Show HN: NERDs – Entity-centered long-term memory for LLM agents

tdaltonc 13 points 5 comments March 06, 2026
nerdviewer.com · View on Hacker News

Long-running agents struggle to attend to relevant information as context grows, and eventually hit the wall when the context window fills up. NERDs (Networked Entity Representation Documents) are Wikipedia-style entity pages that LLM agents build for themselves by reading a large corpus chunk-by-chunk. Instead of reprocessing the full text at query time, a downstream agent searches and reasons over these entity documents. The idea comes from a pattern that keeps showing up: brains, human cognition, knowledge bases, and transformer internals all organize complex information around entities and their relationships. NERDs apply that principle as a preprocessing step for long-context understanding. We tested on NovelQA (86 novels, avg 200K+ tokens). On entity-tracking questions (characters, relationships, plot, settings) NERDs match full-context performance while using ~90% fewer tokens per question, and token usage stays flat regardless of document length. To highlight the methods limitation, we also tested it on counting tasks and locating specific passages (which aren't entity-centered) where it did not preform as well. nerdviewer.com lets you browse all the entity docs we generated across the 86 novels. Click through them like a fan-wiki. It's a good way to build intuition for what the agent produces. Paper: https://www.techrxiv.org/users/1021468/articles/1381483-thin...

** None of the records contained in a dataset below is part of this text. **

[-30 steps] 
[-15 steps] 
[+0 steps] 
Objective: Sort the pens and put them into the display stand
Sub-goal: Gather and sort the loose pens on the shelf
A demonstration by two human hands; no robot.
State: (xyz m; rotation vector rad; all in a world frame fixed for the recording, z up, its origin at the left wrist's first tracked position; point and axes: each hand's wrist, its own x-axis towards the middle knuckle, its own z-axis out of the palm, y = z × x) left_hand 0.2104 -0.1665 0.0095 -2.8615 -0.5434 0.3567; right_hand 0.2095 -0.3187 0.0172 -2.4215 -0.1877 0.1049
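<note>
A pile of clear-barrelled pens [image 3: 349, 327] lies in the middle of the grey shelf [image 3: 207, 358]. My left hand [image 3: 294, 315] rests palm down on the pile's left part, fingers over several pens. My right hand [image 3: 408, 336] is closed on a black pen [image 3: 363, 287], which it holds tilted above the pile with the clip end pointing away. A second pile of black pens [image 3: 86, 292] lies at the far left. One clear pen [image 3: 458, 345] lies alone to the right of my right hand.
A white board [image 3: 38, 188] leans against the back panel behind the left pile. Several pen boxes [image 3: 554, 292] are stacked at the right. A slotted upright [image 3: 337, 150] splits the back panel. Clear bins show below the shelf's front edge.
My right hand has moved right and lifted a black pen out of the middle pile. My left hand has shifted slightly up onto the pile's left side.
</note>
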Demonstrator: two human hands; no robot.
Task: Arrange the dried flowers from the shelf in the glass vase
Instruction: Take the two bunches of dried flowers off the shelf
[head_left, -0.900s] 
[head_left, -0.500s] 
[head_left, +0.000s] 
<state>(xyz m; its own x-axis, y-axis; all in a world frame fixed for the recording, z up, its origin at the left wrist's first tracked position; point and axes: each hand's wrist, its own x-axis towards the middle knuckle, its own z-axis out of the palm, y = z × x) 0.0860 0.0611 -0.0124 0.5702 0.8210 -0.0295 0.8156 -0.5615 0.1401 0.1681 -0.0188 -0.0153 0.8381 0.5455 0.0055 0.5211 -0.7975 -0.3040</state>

Discussion Highlights (3 comments)

elevaes

This is fascinating, I'm wondering if it works as well with other use cases like papers, conversations, or any other human written text.

mmayberry

If the agent builds entity pages incrementally while reading, how do you prevent early incorrect assumptions about relationships or attributes from propagating through the entity graph? Is there support for belief revision?

rnunery13

I agree with Elevaes, this was absolutely fascinating and I love the use of books to help understand the concepts. I could relate right away. The token usage reduction potential is massive especially when it comes to enterprise usage and costs - many companies are experiencing sticker shock because they weren't prepared / didn't anticipate the usage. The potential for better costing and estimation with the process could have widespread impacts to financials (in a good way) and allow for more accurate pricing estimates and models.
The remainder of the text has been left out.